In 2025, Zhejiang's textile industry achieved 1.12 trillion yuan in revenue and exported $95.33 billion, maintaining its national lead. However, this impressive performance did not ease the industry's concerns.
On May 8, 2026, the Zhejiang Textile Industry High-Quality Development Conference, themed 'Co-create, Share, Link the Future,' convened over 200 representatives from government, industry, academia, and research in Shaoxing Keqiao. Held concurrently with the Keqiao Spring Textile Expo, the event served as a collective introspection and strategic recalibration.
Beyond the Numbers: Scale Dividend Peaks, Industry Seeks New Anchor
The 1.12 trillion yuan revenue underscores Zhejiang's irreplaceable position in the global textile supply chain. Yet the prevailing mood was not complacency but deep anxiety about 'what's next.' Zhao Jing, Deputy Director of the Consumer Goods Division of Zhejiang Provincial Department of Economy and Information Technology, acknowledged the industry's resilience while pointing to the future: innovation-driven, digital empowerment, green transformation, and brand leadership—four keywords signaling a departure from the traditional 'scale for survival' model.
China Textile City, the world's largest textile distribution center, now boasts an annual turnover exceeding 440 billion yuan, connecting over 200 countries and regions. Sun Weigang, Deputy Secretary of the Party Working Committee, stated that the market is accelerating its expansion and quality improvement, aiming to upgrade from a 'world-class market' to a 'world-class industrial base and sci-tech innovation platform.' This implies deeper synergy between upstream manufacturing and downstream circulation.
Pain Points: Survival First, Quality Development is Long-Term
The most anticipated session was the 'Entrepreneur Q&A.' Sun Weiting, Chairman of Huafu Fashion, offered a blunt assessment: 'Make more profit in the first half, minimize losses in the second half, and protect cash flow and profit margins throughout the year.' This struck at the core anxiety of textile companies: under the dual pressure of fluctuating external demand and overcapacity, survival quality matters more than scale expansion.
Sun further argued that high-quality development should not be simplistically equated with increased investment, nor should it be measured solely by short-term financials. For the choice between industrial relocation or staying local, his advice was: capable companies should prioritize collaborative expansion into Western developed markets; for domestic investment, rationality must prevail—do not continue trading scale for survival in an oversupplied phase.

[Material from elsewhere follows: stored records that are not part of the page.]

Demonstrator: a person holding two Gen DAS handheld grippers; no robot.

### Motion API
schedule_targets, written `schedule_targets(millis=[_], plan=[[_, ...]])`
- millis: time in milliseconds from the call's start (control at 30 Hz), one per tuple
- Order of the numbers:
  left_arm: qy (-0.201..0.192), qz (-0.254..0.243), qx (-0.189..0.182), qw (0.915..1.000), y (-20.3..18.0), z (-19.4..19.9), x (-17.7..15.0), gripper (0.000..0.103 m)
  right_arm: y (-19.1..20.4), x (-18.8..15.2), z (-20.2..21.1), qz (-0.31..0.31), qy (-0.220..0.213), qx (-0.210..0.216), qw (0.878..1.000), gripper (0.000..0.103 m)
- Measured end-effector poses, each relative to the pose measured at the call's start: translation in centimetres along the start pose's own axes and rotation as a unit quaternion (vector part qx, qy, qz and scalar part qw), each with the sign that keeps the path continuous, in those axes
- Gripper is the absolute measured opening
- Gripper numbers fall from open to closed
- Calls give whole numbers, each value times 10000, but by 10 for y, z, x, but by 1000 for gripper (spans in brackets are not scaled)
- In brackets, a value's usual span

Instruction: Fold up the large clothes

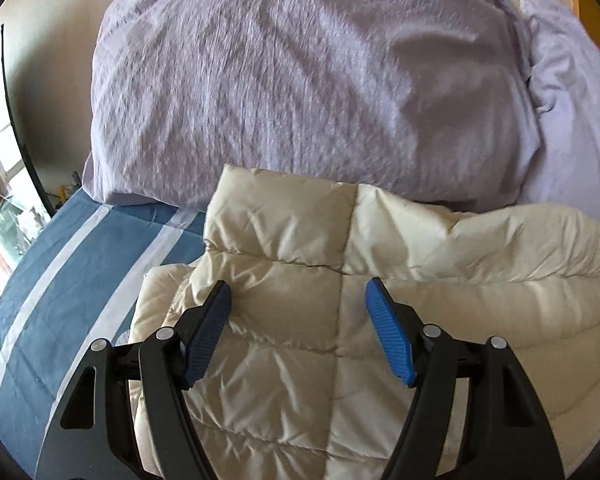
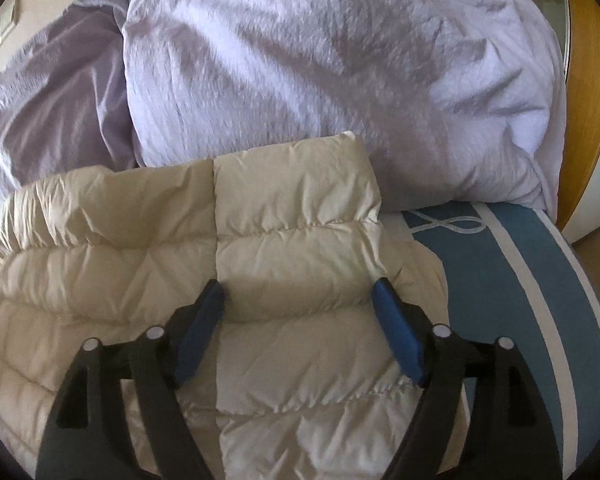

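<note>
A cream quilted puffer jacket (image 1: 292, 240) lies folded on the bed, its far edge against the pillows. My left gripper (image 1: 298, 294) is open above the jacket's left part, jaws wide apart with nothing between them. The jacket also fills the lower right wrist view (image 2: 292, 216). My right gripper (image 2: 298, 292) is open over the jacket's right part, close to its right edge, and holds nothing. Whether the blue fingertips (image 1: 380, 304) touch the fabric cannot be told.
Two lilac pillows (image 1: 300, 80) (image 2: 340, 60) lie just beyond the jacket. The bed sheet is blue with white stripes (image 1: 60, 272) (image 2: 520, 280). A wooden bed frame or door edge (image 2: 588, 80) stands at the far right. A wall and window are at the left.
</note>
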State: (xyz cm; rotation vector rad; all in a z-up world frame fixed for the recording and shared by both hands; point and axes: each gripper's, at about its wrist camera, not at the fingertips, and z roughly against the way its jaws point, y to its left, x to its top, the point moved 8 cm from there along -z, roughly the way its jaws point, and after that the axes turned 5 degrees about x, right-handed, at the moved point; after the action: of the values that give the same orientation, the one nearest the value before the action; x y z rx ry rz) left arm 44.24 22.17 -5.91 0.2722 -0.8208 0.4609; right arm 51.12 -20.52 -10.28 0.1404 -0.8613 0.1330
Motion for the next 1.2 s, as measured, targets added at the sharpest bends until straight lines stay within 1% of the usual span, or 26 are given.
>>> schedule_targets(millis=[167, 367, 500, 600, 867, 1200], plan=[[51, 12, 166, 9998, 3, -13, -3, 74, 6, -2, -10, 187, 59, -218, 9996, 85], [175, -33, 408, 9990, 5, -30, -5, 79, 5, -4, -30, 304, 410, -410, 9979, 93], [306, -93, 502, 9982, 5, -40, -6, 83, 3, -6, -38, 311, 565, -456, 9969, 95], [378, -27, 503, 9980, 7, -44, -6, 85, 0, -7, -40, 270, 608, -425, 9969, 96], [519, 103, 350, 9980, 15, -55, -6, 88, -11, -3, -49, 263, 687, -413, 9964, 98], [666, 190, 412, 9967, 18, -64, -7, 92, -21, -3, -53, 87, 740, -427, 9963, 99]])
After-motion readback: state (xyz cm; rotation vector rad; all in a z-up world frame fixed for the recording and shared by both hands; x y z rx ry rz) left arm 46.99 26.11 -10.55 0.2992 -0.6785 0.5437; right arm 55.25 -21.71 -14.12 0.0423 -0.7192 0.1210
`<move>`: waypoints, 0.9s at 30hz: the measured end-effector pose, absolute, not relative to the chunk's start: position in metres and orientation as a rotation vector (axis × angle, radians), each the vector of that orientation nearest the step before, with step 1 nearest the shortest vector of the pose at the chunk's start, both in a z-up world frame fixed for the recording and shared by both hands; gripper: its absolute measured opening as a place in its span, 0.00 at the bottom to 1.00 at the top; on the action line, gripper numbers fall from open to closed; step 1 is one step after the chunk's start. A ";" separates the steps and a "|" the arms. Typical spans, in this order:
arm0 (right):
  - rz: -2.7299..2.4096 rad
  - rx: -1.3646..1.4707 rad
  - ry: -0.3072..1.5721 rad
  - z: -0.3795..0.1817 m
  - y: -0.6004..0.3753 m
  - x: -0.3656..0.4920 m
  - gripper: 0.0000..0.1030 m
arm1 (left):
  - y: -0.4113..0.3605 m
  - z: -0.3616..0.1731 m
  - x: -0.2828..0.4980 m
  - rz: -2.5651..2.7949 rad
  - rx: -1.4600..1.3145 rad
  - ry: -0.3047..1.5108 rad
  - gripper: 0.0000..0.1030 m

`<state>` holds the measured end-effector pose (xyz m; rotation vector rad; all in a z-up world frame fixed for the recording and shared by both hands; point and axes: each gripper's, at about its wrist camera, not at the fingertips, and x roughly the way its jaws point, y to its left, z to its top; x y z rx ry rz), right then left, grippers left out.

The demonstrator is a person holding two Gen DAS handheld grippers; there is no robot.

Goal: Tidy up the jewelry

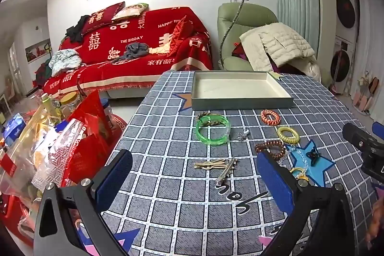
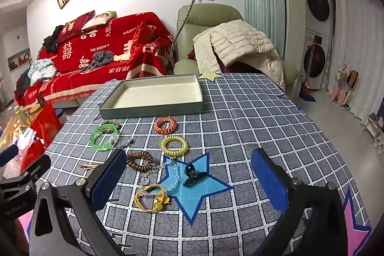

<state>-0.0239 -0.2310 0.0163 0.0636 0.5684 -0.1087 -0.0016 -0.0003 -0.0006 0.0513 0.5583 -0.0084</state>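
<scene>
A shallow grey tray (image 1: 242, 103) (image 2: 151, 110) with a cream inside stands empty at the far side of the checked table. In front of it lie a green bangle (image 1: 212, 130) (image 2: 104, 137), orange (image 1: 270, 116) (image 2: 165, 125), yellow (image 1: 288, 134) (image 2: 174, 146) and brown (image 1: 271, 149) (image 2: 139, 161) coil hair ties, gold hair clips (image 1: 216, 166), a black claw clip (image 2: 193, 175) (image 1: 313, 155), a clear bead bracelet (image 2: 172, 172) and a yellow elastic with charm (image 2: 151, 200). My left gripper (image 1: 194, 178) is open above the clips. My right gripper (image 2: 190, 181) is open, above the claw clip.
The table wears a blue-grey checked cloth (image 2: 252, 116) with star patches. Bags and bottles (image 1: 48, 136) crowd the left side beyond the table edge. A red sofa (image 1: 134, 49) and a green armchair (image 2: 216, 40) with a jacket stand behind.
</scene>
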 end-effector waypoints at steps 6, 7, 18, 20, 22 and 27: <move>-0.108 0.055 0.552 0.022 -0.230 -0.026 1.00 | -0.002 0.001 -0.003 -0.021 0.033 0.574 1.00; -0.106 0.055 0.552 0.022 -0.230 -0.025 1.00 | -0.002 0.001 -0.003 -0.018 0.031 0.575 1.00; -0.097 0.051 0.526 0.024 -0.229 -0.025 1.00 | 0.002 0.009 0.000 -0.025 0.018 0.571 1.00; -0.095 0.047 0.525 0.024 -0.228 -0.025 1.00 | 0.001 0.009 -0.001 -0.025 0.021 0.568 1.00; -0.094 0.046 0.527 0.024 -0.227 -0.025 1.00 | 0.001 0.009 -0.001 -0.024 0.021 0.567 1.00; -0.090 0.050 0.524 0.025 -0.227 -0.024 1.00 | 0.001 0.010 -0.002 -0.022 0.023 0.564 1.00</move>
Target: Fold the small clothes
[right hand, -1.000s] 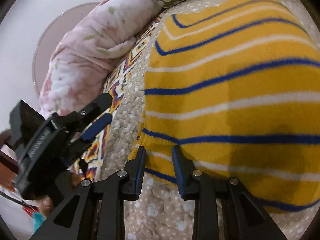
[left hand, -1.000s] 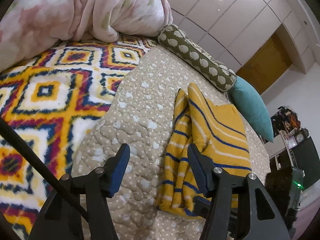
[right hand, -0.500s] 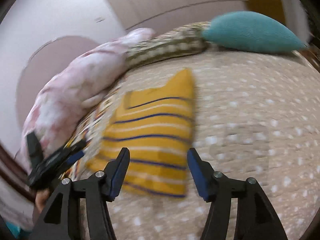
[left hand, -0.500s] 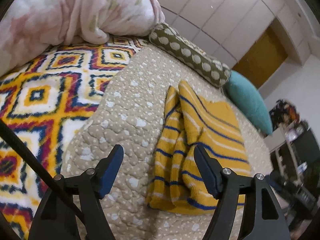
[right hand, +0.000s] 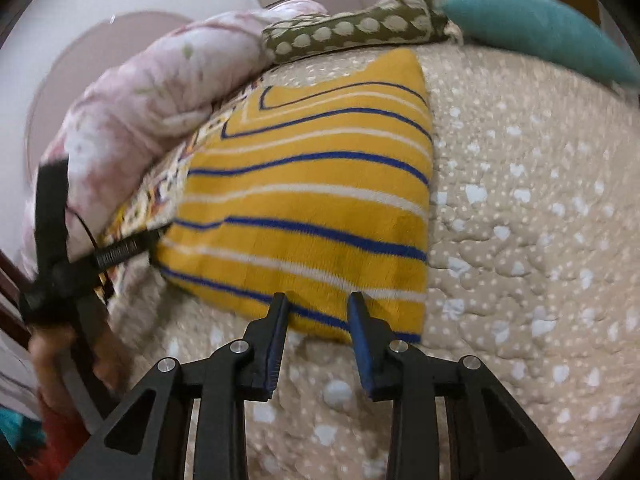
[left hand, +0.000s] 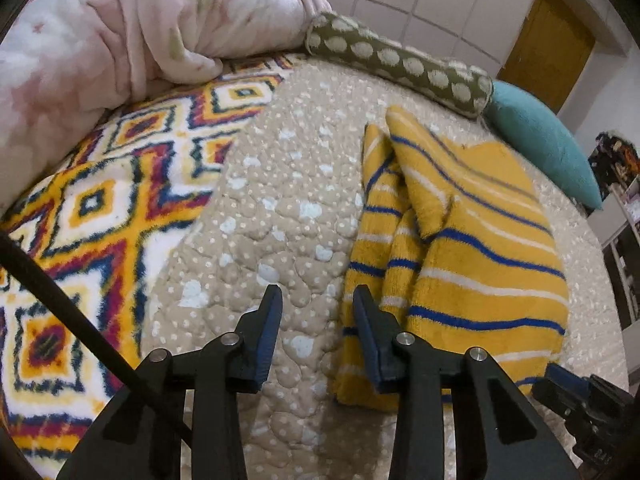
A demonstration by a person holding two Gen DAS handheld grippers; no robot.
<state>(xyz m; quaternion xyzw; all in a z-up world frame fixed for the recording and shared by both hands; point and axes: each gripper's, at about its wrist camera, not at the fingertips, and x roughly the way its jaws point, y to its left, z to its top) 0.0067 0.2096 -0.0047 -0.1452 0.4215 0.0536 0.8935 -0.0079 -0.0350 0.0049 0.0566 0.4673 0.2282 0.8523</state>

This judgment reflects the real dilemma of Zhejiang's textile industry: profit margins in upstream spinning and weaving are squeezed, while downstream brand competition is fierce. The industry no longer needs to 'get bigger' but to 'get better.'
Organizational Evolution: Associations, Media, and Academia Build a New Ecosystem
Beyond strategic discussions, the conference sent clear signals at the organizational level. The Zhejiang Textile Industry Association signed a strategic cooperation agreement with Textile & Apparel Weekly, covering omnimedia promotion, content co-creation, joint events, and collaborative research. This is not just a media partnership but a reinforcement of the industry's think tank function—in an era of information fragmentation, a content platform integrating trend analysis, policy interpretation, and practical cases is invaluable for SMEs.
More notably, the Zhejiang Textile Engineering Society and the industry association signed an agreement to co-build six professional committees covering fiber materials, spinning technology, weaving, home textiles, textile machinery and smart manufacturing, and sustainable development. The collaboration of two 5A-level social organizations aims to bridge the gap between 'academic research depth' and 'industrial organization breadth.' This mechanism is expected to align R&D more closely with frontline pain points.
Practical Samples: Functional Masterbatch, Smart Manufacturing, Credit System as Three Levers
Three directions were highlighted in the special reports: functional masterbatch as a material innovation breakthrough, smart manufacturing as a core tool for cost reduction and efficiency, and credit management as the underlying guarantee for supply chain stability.
Zhejiang Jincai New Materials shared how functional masterbatch enhances fabric added value; Huansi Wisdom Technology presented a practical roadmap for digital transformation—focusing on data-driven scheduling, inventory reduction, and yield improvement, rather than abstract 'Industry 4.0' talk. Zhejiang Haotian Credit Management proposed a supply chain finance and credit system framework.
Seven frontline representatives—from Jiren New Materials' circular recycling, Guxiandao's green fibers, to Lantianhai Textile's protective fabrics and Xinlan Textile's digital transformation—showcased breakthrough practices in their niches. The common thread: pursuing excellence and specialization within a specific domain, not maximum scale.